(Work instruction):
Begin at the line containing "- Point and" in the entries below and end at the line containing "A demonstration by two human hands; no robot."; transcribe that range exactly and nothing outside it.

◇ ◇ ◇ ◇ ◇

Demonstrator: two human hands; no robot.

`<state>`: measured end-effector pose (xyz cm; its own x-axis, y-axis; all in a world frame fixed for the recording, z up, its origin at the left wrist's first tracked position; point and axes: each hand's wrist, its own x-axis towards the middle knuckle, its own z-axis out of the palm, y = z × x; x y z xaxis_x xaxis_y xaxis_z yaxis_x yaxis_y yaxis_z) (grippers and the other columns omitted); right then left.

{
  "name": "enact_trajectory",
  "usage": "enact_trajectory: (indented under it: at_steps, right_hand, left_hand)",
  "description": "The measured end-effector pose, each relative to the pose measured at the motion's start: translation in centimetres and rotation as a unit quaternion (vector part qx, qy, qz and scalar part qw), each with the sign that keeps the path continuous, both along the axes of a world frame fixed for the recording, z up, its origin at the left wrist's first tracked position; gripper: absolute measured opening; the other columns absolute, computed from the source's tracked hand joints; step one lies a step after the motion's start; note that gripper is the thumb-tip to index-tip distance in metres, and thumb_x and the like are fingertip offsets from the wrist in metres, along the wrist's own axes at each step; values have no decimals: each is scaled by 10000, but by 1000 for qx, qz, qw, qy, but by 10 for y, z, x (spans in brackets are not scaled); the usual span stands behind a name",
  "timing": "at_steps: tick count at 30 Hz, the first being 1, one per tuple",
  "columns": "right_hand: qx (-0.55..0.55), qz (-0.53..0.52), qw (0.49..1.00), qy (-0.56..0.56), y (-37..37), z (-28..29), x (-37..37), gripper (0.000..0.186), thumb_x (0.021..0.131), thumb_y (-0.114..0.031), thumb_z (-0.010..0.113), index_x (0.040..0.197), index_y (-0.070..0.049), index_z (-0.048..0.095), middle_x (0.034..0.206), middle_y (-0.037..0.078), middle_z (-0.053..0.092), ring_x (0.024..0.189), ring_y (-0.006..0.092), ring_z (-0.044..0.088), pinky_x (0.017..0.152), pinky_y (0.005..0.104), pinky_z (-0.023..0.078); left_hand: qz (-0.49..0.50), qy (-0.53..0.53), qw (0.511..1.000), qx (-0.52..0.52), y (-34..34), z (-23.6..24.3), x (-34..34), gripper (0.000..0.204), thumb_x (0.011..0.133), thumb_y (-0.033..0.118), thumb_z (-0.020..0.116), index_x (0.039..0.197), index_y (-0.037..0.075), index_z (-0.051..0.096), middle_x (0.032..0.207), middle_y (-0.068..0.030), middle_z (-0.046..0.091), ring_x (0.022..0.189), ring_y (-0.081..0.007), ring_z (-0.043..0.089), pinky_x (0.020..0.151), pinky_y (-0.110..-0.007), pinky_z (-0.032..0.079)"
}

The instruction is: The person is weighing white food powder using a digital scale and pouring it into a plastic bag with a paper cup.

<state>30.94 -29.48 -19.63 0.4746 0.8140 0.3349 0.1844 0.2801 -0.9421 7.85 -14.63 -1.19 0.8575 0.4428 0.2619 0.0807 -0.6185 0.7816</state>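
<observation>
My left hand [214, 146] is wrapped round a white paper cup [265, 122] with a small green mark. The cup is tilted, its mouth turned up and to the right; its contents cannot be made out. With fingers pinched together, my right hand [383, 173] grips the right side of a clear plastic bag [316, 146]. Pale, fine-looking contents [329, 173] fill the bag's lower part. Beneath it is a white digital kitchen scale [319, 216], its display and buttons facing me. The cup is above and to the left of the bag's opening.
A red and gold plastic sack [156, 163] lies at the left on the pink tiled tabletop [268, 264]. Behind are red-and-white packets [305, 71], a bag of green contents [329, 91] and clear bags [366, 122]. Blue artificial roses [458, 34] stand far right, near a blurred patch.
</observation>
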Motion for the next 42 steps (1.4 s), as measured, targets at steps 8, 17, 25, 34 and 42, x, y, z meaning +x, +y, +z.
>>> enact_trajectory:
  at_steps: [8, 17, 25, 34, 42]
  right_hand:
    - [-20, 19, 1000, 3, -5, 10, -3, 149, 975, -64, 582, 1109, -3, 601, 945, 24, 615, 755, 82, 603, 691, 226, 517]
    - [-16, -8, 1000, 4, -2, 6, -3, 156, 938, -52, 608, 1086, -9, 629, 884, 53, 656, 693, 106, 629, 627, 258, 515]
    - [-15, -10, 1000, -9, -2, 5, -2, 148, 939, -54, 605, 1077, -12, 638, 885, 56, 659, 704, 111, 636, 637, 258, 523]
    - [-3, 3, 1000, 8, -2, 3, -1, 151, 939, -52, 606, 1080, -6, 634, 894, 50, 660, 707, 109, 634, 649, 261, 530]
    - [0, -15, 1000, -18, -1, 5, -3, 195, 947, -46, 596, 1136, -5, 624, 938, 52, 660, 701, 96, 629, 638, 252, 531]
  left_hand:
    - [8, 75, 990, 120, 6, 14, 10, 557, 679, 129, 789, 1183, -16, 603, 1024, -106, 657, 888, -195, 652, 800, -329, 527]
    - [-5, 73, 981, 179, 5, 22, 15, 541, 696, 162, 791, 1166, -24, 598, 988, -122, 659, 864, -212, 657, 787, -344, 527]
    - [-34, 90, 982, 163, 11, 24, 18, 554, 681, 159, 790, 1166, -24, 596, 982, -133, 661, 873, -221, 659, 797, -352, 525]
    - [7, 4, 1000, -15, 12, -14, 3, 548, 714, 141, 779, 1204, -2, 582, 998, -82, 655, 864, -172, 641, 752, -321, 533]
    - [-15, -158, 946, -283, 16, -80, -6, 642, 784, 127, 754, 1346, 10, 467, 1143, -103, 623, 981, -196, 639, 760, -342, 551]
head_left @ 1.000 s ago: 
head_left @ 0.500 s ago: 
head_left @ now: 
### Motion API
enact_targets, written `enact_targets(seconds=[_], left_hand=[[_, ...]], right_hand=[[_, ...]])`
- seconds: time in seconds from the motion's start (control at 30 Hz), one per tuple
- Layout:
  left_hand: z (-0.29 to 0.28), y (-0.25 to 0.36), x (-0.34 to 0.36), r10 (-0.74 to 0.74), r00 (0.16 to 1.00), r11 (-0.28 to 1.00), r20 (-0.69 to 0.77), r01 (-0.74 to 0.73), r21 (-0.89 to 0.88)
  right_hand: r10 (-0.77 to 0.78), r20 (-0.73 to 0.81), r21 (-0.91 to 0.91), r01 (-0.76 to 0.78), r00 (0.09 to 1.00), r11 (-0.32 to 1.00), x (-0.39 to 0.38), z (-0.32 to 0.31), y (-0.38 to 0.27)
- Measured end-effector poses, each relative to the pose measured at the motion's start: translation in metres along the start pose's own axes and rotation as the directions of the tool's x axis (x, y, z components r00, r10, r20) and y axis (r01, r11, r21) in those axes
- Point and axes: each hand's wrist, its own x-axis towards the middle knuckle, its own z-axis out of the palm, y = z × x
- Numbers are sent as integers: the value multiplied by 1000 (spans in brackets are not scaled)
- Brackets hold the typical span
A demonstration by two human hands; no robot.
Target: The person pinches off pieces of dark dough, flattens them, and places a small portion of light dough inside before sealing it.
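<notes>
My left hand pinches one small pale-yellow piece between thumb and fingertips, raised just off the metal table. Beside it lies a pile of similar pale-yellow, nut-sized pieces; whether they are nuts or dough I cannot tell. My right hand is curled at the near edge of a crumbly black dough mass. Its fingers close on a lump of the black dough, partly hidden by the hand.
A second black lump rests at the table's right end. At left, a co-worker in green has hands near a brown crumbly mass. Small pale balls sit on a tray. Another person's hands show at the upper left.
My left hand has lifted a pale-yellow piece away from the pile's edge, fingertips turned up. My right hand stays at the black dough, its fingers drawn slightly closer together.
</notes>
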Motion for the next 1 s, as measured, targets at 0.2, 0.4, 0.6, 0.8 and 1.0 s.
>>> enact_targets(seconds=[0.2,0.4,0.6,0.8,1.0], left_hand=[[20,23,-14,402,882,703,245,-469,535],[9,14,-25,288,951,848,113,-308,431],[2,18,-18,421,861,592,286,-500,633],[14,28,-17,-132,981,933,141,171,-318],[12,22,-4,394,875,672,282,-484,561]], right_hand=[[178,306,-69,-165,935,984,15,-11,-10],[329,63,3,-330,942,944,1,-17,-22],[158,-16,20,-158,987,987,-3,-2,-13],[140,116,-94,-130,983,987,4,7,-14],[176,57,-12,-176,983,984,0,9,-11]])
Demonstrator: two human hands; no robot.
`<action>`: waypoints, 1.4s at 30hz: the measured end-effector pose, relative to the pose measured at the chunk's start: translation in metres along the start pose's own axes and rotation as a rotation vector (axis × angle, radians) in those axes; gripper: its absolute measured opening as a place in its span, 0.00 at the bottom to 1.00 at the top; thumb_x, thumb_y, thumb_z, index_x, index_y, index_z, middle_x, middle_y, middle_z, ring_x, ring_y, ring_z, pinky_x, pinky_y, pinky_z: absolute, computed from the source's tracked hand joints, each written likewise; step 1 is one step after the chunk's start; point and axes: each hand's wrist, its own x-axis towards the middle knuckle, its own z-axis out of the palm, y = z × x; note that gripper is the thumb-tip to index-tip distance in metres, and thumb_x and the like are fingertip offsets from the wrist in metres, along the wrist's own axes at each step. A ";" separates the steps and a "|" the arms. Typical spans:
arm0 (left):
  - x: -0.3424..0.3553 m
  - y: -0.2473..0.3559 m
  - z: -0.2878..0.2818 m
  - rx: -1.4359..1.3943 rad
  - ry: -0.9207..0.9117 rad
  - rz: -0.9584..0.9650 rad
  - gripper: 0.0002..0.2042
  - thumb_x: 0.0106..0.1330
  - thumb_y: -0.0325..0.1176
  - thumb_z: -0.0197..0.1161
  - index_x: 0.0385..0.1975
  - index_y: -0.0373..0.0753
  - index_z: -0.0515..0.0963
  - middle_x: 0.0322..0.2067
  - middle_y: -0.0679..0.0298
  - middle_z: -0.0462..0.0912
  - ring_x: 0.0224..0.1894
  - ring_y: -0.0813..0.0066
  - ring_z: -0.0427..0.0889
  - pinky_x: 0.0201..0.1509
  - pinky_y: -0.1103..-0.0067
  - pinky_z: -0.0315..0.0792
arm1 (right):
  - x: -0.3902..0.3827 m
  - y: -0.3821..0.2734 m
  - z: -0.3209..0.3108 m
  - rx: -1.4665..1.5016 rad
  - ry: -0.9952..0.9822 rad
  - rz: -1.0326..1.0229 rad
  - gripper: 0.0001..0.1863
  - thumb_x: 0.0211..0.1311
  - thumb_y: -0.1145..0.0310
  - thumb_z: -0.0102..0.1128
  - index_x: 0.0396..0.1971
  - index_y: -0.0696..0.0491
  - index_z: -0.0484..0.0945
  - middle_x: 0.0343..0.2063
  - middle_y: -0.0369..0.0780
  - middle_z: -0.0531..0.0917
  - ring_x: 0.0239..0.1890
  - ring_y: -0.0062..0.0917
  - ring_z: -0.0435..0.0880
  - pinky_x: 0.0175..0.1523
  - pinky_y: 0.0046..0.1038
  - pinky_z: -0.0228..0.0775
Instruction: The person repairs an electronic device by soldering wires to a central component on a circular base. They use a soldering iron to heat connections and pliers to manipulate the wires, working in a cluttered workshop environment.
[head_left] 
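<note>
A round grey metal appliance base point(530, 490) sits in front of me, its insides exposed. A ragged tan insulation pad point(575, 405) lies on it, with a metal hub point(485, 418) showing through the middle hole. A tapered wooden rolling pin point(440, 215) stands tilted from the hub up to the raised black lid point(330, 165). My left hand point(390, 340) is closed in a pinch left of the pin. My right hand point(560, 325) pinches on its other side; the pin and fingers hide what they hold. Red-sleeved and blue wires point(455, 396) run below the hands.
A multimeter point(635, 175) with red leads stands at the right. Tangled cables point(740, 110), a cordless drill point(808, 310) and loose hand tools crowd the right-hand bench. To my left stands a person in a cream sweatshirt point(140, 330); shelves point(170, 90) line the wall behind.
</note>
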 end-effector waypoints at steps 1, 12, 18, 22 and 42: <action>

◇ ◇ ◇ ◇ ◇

(Problem solution):
- Point and axes: each hand's wrist, its own x-axis towards the middle knuckle, its own z-axis out of the palm, y = z × x
- Numbers are sent as integers: the value multiplied by 1000 (spans in brackets are not scaled)
- Brackets hold the typical span
A demonstration by two human hands; no robot.

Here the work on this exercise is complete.